=== Listed entries ===

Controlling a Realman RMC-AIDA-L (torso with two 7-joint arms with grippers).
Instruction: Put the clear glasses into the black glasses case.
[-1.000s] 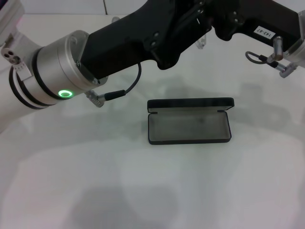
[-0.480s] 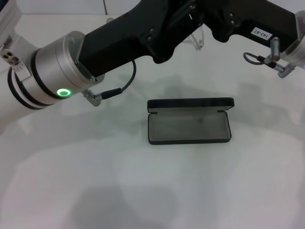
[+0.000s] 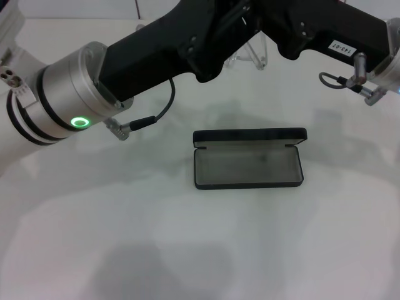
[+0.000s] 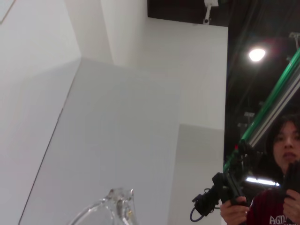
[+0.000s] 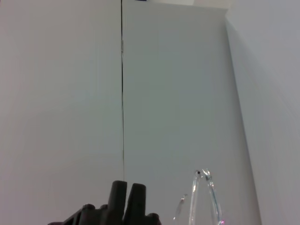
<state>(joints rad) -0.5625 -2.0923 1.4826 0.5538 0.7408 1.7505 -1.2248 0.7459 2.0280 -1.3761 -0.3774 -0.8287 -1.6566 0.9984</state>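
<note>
The black glasses case (image 3: 249, 159) lies open on the white table, with its grey lining up and its lid standing along the far side. The clear glasses (image 3: 250, 56) show beyond it, just under the spot where my two arms cross. My left arm (image 3: 156, 53) reaches in from the left and my right arm (image 3: 325, 31) from the right. Both gripper ends are hidden there. A clear piece of the glasses (image 4: 115, 208) sits at the edge of the left wrist view. The right wrist view shows the glasses (image 5: 202, 197) beside a black gripper part (image 5: 125, 201).
A grey cable (image 3: 159, 115) hangs from the left arm over the table (image 3: 187, 250), to the left of the case. Another cable loop (image 3: 334, 78) hangs from the right wrist. White walls fill both wrist views. A person (image 4: 281, 187) stands far off.
Both arms have shifted slightly up and away, so more of the clear glasses shows beneath them. The case has not moved.
</note>
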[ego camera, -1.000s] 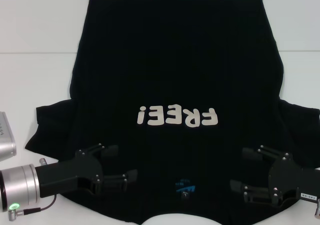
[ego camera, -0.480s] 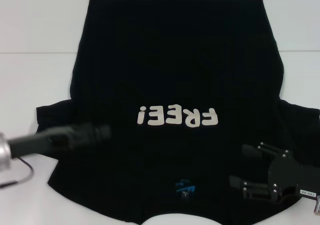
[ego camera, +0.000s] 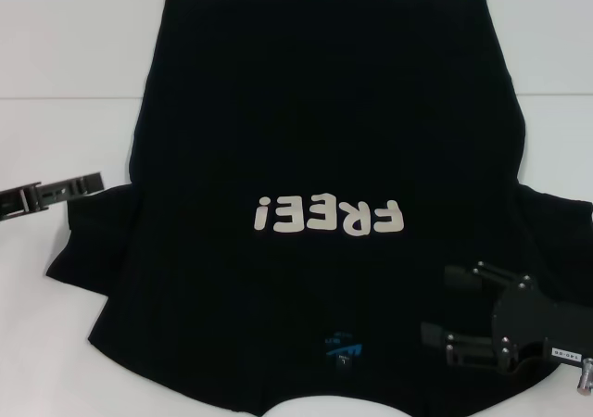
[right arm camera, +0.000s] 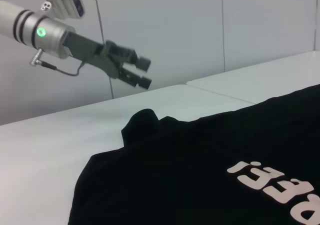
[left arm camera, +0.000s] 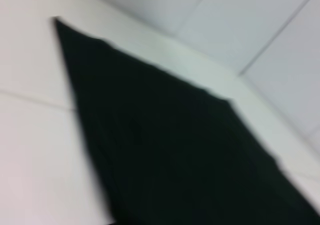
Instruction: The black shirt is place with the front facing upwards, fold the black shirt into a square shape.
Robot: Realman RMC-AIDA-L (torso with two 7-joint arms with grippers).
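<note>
The left gripper hangs raised at the far left, fingers slightly parted and empty. The right gripper sits low at the near right, jaws wide apart.

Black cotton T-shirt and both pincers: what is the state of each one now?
Black cotton T-shirt: spread flat, unfolded, cream "FREE!" print facing up.
Left pincer: raised off the table beside the shirt's left sleeve, holding nothing.
Right pincer: open, low over the shirt's right shoulder, holding nothing.

black shirt front, cream "FREE!" (upside down), blue neck label unreadable
</note>
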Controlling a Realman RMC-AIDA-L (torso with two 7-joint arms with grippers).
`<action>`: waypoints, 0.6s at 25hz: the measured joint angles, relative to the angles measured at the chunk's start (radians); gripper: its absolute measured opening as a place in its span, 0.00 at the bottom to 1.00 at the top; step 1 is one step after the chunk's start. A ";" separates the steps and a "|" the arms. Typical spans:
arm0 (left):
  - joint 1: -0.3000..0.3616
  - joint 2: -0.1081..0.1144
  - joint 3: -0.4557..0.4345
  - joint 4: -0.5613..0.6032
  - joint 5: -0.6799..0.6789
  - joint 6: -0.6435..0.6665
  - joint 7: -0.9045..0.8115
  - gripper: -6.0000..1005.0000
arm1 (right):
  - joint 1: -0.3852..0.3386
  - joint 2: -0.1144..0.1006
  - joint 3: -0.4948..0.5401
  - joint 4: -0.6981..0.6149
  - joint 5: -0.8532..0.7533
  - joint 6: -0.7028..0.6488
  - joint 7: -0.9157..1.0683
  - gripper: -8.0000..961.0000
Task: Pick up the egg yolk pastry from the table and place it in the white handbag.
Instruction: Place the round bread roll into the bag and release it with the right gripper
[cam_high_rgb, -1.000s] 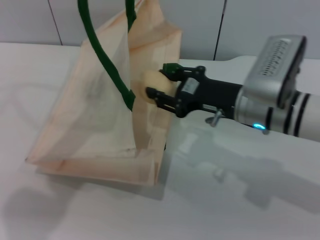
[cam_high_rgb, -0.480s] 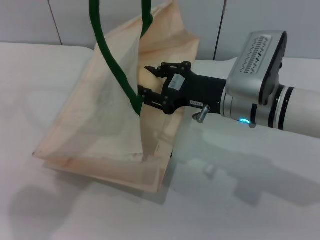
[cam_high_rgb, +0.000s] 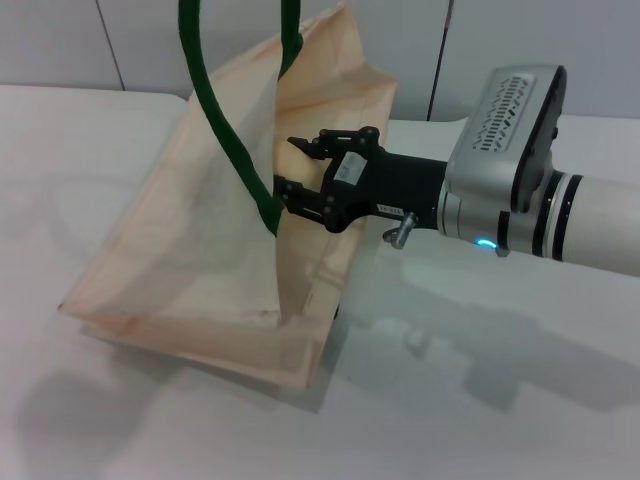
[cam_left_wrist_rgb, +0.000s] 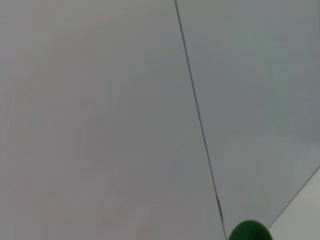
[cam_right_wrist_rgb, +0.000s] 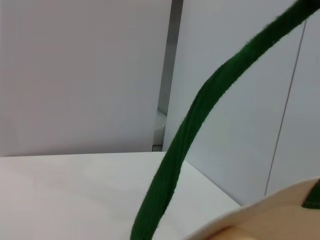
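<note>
Translucent cream-pink fabric forms the one handbag (cam_high_rgb: 200, 250), a thin, creased tote standing on the matte white table (cam_high_rgb: 480, 400) with its mouth held open and two thick, rope-like dark green handles (cam_high_rgb: 225, 130) running up out of the head view. One black right gripper (cam_high_rgb: 297, 168) reaches from the right into the bag's mouth on a silver and white arm (cam_high_rgb: 520, 180); its fingers are spread apart with nothing visible between them. No pastry can be made out now, whereas a second ago a pale rounded lump sat between those fingers just outside the bag's edge. Since then the gripper has pushed farther left into the opening. The left gripper is out of sight.
</note>
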 joint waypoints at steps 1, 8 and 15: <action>0.000 0.000 0.002 0.000 0.000 0.000 0.000 0.13 | 0.003 0.000 0.000 -0.005 0.000 0.000 0.000 0.50; 0.002 0.000 0.011 0.000 0.000 0.000 -0.001 0.13 | 0.051 0.001 -0.023 -0.058 0.001 0.021 -0.001 0.50; 0.002 0.000 0.011 0.000 0.001 0.000 -0.001 0.13 | 0.060 0.002 -0.012 -0.086 0.012 0.033 0.009 0.49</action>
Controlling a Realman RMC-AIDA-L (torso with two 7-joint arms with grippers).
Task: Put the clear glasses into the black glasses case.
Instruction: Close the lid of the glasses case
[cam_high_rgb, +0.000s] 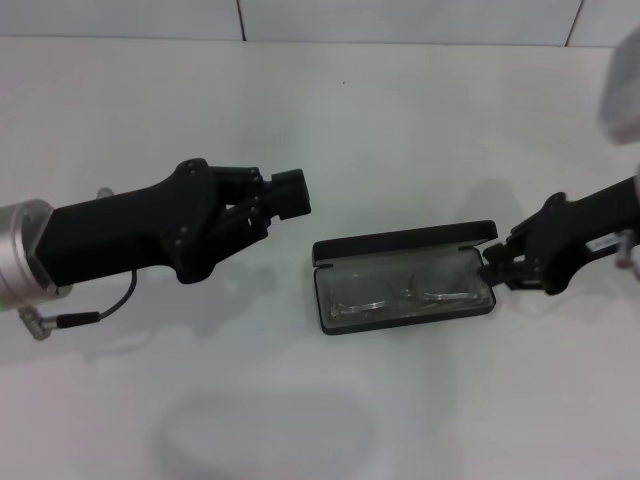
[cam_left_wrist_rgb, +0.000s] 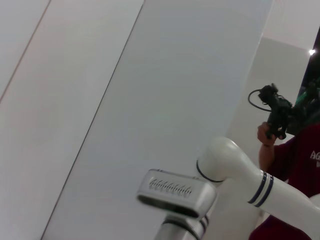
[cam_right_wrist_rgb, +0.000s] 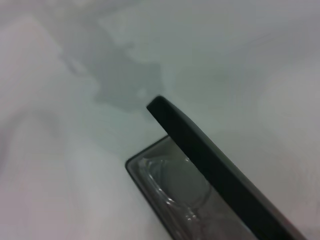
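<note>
The clear glasses (cam_high_rgb: 405, 292) were found lying inside the tray of the black glasses case (cam_high_rgb: 404, 277), lenses flat against the lining, and their outline was only faintly made out in the head view; in the right wrist view one lens (cam_right_wrist_rgb: 187, 187) was seen seated in the tray beneath the raised lid (cam_right_wrist_rgb: 210, 165). The case was noted resting on the white table (cam_high_rgb: 320, 130), open, with the lid standing partway up along its far side.

The glasses were judged to be light, thin and easily flexed or cracked, and slippery along the bare plastic; any further contact was judged best confined to the bridge or the frame front rather than the thin arms. The case was judged stiff, light and liable to slide on the smooth surface; the lid edge was judged the proper place for a closing push, with the tray steadied at one end.

The right gripper (cam_high_rgb: 497, 268) was observed at the right end of the case, its fingertips against or just beside the end wall; whether the case was actually pinched could not be told, nor how far the fingers were parted. The left gripper (cam_high_rgb: 283, 195) was observed held above the table, well apart from the case to its left, with nothing in it; its opening could not be told
</note>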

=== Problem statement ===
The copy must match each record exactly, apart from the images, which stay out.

=== Completed task ===
Controlling a Realman RMC-AIDA-L (torso with two 7-joint arms with grippers).
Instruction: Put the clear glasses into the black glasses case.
[-1.000s] 
[-0.480s] 
[+0.000s] 
[+0.000s] 
[+0.000s] 
<state>(joints rad) -0.5625 -2.0923 1.4826 0.5538 0.7408 1.7505 -1.2248 0.7459 2.0280 -1.3761 -0.3774 -0.8287 -1.6566 0.9984</state>
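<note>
The black glasses case (image 3: 249, 159) lies open on the white table, with its grey lining up and its lid standing along the far side. The clear glasses (image 3: 250, 56) show beyond it, just under the spot where my two arms cross. My left arm (image 3: 156, 53) reaches in from the left and my right arm (image 3: 325, 31) from the right. Both gripper ends are hidden there. A clear piece of the glasses (image 4: 115, 208) sits at the edge of the left wrist view. The right wrist view shows the glasses (image 5: 202, 197) beside a black gripper part (image 5: 125, 201).
A grey cable (image 3: 159, 115) hangs from the left arm over the table (image 3: 187, 250), to the left of the case. Another cable loop (image 3: 334, 78) hangs from the right wrist. White walls fill both wrist views. A person (image 4: 281, 187) stands far off.
Both arms have shifted slightly up and away, so more of the clear glasses shows beneath them. The case has not moved.
</note>
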[ego camera, -1.000s] 
[ego camera, -0.480s] 
[ego camera, +0.000s] 
[right arm camera, +0.000s] 
[left arm camera, +0.000s] 
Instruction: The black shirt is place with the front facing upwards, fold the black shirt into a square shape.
Robot: Realman RMC-AIDA-L (torso with two 7-joint arms with grippers).
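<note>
The left gripper hangs raised at the far left, fingers slightly parted and empty. The right gripper sits low at the near right, jaws wide apart.

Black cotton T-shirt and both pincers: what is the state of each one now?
Black cotton T-shirt: spread flat, unfolded, cream "FREE!" print facing up.
Left pincer: raised off the table beside the shirt's left sleeve, holding nothing.
Right pincer: open, low over the shirt's right shoulder, holding nothing.

black shirt front, cream "FREE!" (upside down), blue neck label unreadable
</note>
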Controlling a Realman RMC-AIDA-L (torso with two 7-joint arms with grippers).
`<action>`: waypoints, 0.6s at 25hz: the measured joint angles, relative to the angles measured at the chunk's start (radians); gripper: its absolute measured opening as a place in its span, 0.00 at the bottom to 1.00 at the top; step 1 is one step after the chunk's start. A ";" separates the steps and a "|" the arms. Typical spans:
arm0 (left):
  - joint 1: -0.3000..0.3616
  - joint 2: -0.1081..0.1144
  - joint 3: -0.4557..0.4345
  - joint 4: -0.5613..0.6032
  - joint 5: -0.6799..0.6789
  - joint 6: -0.6435..0.6665
  - joint 7: -0.9045..0.8115
  - gripper: -6.0000..1005.0000
arm1 (right):
  - joint 1: -0.3852..0.3386
  - joint 2: -0.1144..0.1006
  - joint 3: -0.4948..0.5401
  - joint 4: -0.6981..0.6149
  - joint 5: -0.8532..0.7533
  - joint 6: -0.7028..0.6488
  - joint 7: -0.9157..1.0683
  - gripper: -8.0000..961.0000
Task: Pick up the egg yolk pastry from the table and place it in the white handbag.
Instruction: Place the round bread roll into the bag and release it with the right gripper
[cam_high_rgb, -1.000s] 
[cam_high_rgb, -0.480s] 
[cam_high_rgb, +0.000s] 
[cam_left_wrist_rgb, +0.000s] 
[cam_right_wrist_rgb, +0.000s] 
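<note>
Translucent cream-pink fabric forms the one handbag (cam_high_rgb: 200, 250), a thin, creased tote standing on the matte white table (cam_high_rgb: 480, 400) with its mouth held open and two thick, rope-like dark green handles (cam_high_rgb: 225, 130) running up out of the head view. One black right gripper (cam_high_rgb: 297, 168) reaches from the right into the bag's mouth on a silver and white arm (cam_high_rgb: 520, 180); its fingers are spread apart with nothing visible between them. No pastry can be made out now, whereas a second ago a pale rounded lump sat between those fingers just outside the bag's edge. Since then the gripper has pushed farther left into the opening. The left gripper is out of sight.
</note>
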 joint waypoints at steps 1, 8 and 15: <action>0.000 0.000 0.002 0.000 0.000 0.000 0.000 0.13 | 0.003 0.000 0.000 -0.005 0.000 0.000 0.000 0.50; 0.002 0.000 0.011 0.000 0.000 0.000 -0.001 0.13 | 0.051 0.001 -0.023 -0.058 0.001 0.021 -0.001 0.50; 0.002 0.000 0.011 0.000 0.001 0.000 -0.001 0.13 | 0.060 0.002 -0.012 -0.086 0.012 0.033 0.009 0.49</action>
Controlling a Realman RMC-AIDA-L (torso with two 7-joint arms with grippers).
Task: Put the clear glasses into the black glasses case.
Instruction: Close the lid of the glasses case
[cam_high_rgb, +0.000s] 
[cam_left_wrist_rgb, +0.000s] 
[cam_right_wrist_rgb, +0.000s] 
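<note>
The clear glasses (cam_high_rgb: 405, 292) were found lying inside the tray of the black glasses case (cam_high_rgb: 404, 277), lenses flat against the lining, and their outline was only faintly made out in the head view; in the right wrist view one lens (cam_right_wrist_rgb: 187, 187) was seen seated in the tray beneath the raised lid (cam_right_wrist_rgb: 210, 165). The case was noted resting on the white table (cam_high_rgb: 320, 130), open, with the lid standing partway up along its far side.

The glasses were judged to be light, thin and easily flexed or cracked, and slippery along the bare plastic; any further contact was judged best confined to the bridge or the frame front rather than the thin arms. The case was judged stiff, light and liable to slide on the smooth surface; the lid edge was judged the proper place for a closing push, with the tray steadied at one end.

The right gripper (cam_high_rgb: 497, 268) was observed at the right end of the case, its fingertips against or just beside the end wall; whether the case was actually pinched could not be told, nor how far the fingers were parted. The left gripper (cam_high_rgb: 283, 195) was observed held above the table, well apart from the case to its left, with nothing in it; its opening could not be told
</note>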

This output is complete, so the exercise is closed.